Supplied material:
========================
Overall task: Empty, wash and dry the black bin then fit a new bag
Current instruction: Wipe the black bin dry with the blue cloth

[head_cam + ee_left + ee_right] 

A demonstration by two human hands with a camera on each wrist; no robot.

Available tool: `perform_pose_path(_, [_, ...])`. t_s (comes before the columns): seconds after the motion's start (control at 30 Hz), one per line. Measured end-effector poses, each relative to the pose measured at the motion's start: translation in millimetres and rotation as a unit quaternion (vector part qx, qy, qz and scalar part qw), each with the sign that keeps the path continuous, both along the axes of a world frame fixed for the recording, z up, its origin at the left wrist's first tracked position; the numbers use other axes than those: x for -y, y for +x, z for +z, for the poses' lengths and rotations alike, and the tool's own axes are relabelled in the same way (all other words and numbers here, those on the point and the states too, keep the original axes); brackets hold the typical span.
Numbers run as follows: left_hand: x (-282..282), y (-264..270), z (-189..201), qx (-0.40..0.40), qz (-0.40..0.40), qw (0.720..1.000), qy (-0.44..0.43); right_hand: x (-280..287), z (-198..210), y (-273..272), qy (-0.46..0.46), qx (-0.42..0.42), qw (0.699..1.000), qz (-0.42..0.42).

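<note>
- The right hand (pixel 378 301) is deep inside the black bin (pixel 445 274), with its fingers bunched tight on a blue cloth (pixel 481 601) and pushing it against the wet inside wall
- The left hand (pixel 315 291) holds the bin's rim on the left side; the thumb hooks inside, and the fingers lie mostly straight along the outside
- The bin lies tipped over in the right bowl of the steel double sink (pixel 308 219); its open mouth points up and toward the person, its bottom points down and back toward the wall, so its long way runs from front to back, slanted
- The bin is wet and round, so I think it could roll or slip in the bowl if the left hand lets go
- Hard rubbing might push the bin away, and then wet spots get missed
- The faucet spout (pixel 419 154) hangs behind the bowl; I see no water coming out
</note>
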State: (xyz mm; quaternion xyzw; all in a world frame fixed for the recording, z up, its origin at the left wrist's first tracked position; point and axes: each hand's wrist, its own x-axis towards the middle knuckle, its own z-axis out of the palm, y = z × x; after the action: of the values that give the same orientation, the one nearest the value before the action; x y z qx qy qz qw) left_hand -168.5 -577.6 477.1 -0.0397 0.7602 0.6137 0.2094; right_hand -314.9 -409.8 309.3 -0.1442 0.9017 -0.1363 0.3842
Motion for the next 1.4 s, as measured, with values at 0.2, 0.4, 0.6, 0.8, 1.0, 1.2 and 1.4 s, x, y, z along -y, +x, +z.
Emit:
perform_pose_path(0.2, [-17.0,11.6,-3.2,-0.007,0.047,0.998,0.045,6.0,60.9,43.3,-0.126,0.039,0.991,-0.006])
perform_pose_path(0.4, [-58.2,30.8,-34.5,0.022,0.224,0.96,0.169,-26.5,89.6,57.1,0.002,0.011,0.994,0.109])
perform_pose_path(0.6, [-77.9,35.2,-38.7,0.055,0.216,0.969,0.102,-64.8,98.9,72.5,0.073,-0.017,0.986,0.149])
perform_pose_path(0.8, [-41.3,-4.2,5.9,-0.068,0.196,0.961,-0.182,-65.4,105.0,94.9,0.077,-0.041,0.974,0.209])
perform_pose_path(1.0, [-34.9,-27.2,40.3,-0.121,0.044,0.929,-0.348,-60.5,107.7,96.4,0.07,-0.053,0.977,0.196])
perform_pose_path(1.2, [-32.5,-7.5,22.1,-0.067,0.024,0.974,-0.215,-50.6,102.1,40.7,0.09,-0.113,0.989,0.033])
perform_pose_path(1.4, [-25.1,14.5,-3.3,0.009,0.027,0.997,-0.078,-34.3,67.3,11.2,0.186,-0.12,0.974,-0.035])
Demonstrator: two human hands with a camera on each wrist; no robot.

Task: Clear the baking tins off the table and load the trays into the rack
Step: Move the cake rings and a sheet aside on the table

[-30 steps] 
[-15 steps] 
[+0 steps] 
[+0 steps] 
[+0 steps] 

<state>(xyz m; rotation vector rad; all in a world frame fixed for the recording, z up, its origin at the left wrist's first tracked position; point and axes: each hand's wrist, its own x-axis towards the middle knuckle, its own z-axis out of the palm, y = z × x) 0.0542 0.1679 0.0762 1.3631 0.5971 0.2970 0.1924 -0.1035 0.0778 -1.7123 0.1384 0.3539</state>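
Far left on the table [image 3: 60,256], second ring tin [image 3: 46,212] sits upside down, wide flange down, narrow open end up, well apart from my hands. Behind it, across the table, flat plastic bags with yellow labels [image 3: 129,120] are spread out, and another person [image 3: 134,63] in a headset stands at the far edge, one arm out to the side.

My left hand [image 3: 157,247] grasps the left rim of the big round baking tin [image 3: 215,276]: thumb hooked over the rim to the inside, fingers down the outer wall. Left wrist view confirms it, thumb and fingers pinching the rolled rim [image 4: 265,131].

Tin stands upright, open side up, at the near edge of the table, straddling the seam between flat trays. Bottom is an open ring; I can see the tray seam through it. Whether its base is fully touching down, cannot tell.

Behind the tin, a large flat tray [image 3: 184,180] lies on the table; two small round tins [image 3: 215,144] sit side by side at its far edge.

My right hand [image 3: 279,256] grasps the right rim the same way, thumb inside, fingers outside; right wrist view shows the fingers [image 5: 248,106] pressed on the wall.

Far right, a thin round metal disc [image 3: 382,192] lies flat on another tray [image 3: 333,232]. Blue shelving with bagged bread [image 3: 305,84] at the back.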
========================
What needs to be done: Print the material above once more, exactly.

Finished task:
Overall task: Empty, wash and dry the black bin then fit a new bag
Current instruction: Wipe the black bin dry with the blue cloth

[head_cam + ee_left + ee_right] 

A demonstration by two human hands with a camera on each wrist; no robot.

Available tool: `perform_pose_path(_, [_, ...])`. t_s (comes before the columns): seconds after the motion's start (control at 30 Hz), one per line. Measured end-effector poses, each relative to the pose measured at the motion's start: translation in millimetres and rotation as a unit quaternion (vector part qx, qy, qz and scalar part qw), each with the sign that keeps the path continuous, both along the axes of a world frame fixed for the recording, z up, its origin at the left wrist's first tracked position; the numbers use other axes than those: x for -y, y for +x, z for +z, for the poses' lengths and rotations alike, and the tool's own axes are relabelled in the same way (all other words and numbers here, those on the point and the states too, keep the original axes); brackets hold the typical span.
Numbers run as follows: left_hand: x (-282..282), y (-264..270), z (-189..201), qx (-0.40..0.40), qz (-0.40..0.40), qw (0.720..1.000), qy (-0.44..0.43); right_hand: x (-280..287), z (-198..210), y (-273..272), qy (-0.46..0.46), qx (-0.42..0.42), qw (0.699..1.000), qz (-0.42..0.42).

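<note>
- The right hand (pixel 378 301) is deep inside the black bin (pixel 445 274), with its fingers bunched tight on a blue cloth (pixel 481 601) and pushing it against the wet inside wall
- The left hand (pixel 315 291) holds the bin's rim on the left side; the thumb hooks inside, and the fingers lie mostly straight along the outside
- The bin lies tipped over in the right bowl of the steel double sink (pixel 308 219); its open mouth points up and toward the person, its bottom points down and back toward the wall, so its long way runs from front to back, slanted
- The bin is wet and round, so I think it could roll or slip in the bowl if the left hand lets go
- Hard rubbing might push the bin away, and then wet spots get missed
- The faucet spout (pixel 419 154) hangs behind the bowl; I see no water coming out
</note>
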State: (xyz mm; quaternion xyzw; all in a world frame fixed for the recording, z up, its origin at the left wrist's first tracked position; point and axes: each hand's wrist, its own x-axis towards the middle knuckle, its own z-axis out of the palm, y = z × x; after the action: of the values that give the same orientation, the one nearest the value before the action; x y z qx qy qz qw) left_hand -168.5 -577.6 477.1 -0.0397 0.7602 0.6137 0.2094; right_hand -314.9 -409.8 309.3 -0.1442 0.9017 -0.1363 0.3842
Motion for the next 1.4 s, as measured, with values at 0.2, 0.4, 0.6, 0.8, 1.0, 1.2 and 1.4 s, x, y, z along -y, +x, +z.
Emit:
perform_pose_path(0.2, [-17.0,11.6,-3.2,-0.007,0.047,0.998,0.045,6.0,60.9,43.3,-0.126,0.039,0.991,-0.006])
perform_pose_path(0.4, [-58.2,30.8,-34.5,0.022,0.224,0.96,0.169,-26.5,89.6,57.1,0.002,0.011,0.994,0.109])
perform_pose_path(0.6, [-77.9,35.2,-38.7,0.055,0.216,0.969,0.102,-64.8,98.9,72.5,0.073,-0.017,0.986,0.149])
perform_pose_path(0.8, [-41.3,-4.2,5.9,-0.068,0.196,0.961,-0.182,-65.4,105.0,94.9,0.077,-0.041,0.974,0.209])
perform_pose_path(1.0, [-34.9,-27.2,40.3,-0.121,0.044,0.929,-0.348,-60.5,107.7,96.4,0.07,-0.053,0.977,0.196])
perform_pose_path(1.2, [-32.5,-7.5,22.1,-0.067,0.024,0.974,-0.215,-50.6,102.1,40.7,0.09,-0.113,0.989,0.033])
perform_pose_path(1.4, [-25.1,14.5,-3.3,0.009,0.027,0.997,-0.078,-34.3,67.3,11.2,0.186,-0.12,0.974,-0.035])
Demonstrator: two human hands with a camera on each wrist; no robot.

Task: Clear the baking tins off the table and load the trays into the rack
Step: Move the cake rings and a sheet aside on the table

[-30 steps] 
[-15 steps] 
[+0 steps] 
[+0 steps] 
[+0 steps] 

<state>(xyz m; rotation vector rad; all in a world frame fixed for the recording, z up, its origin at the left wrist's first tracked position; point and axes: each hand's wrist, its own x-axis towards the middle knuckle, its own z-axis out of the palm, y = z × x) 0.0542 0.1679 0.0762 1.3631 0.5971 0.2970 0.1924 -0.1035 0.0778 -1.7123 0.1384 0.3539</state>
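Far left on the table [image 3: 60,256], second ring tin [image 3: 46,212] sits upside down, wide flange down, narrow open end up, well apart from my hands. Behind it, across the table, flat plastic bags with yellow labels [image 3: 129,120] are spread out, and another person [image 3: 134,63] in a headset stands at the far edge, one arm out to the side.

My left hand [image 3: 157,247] grasps the left rim of the big round baking tin [image 3: 215,276]: thumb hooked over the rim to the inside, fingers down the outer wall. Left wrist view confirms it, thumb and fingers pinching the rolled rim [image 4: 265,131].

Tin stands upright, open side up, at the near edge of the table, straddling the seam between flat trays. Bottom is an open ring; I can see the tray seam through it. Whether its base is fully touching down, cannot tell.

Behind the tin, a large flat tray [image 3: 184,180] lies on the table; two small round tins [image 3: 215,144] sit side by side at its far edge.

My right hand [image 3: 279,256] grasps the right rim the same way, thumb inside, fingers outside; right wrist view shows the fingers [image 5: 248,106] pressed on the wall.

Far right, a thin round metal disc [image 3: 382,192] lies flat on another tray [image 3: 333,232]. Blue shelving with bagged bread [image 3: 305,84] at the back.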

The answer given above is complete.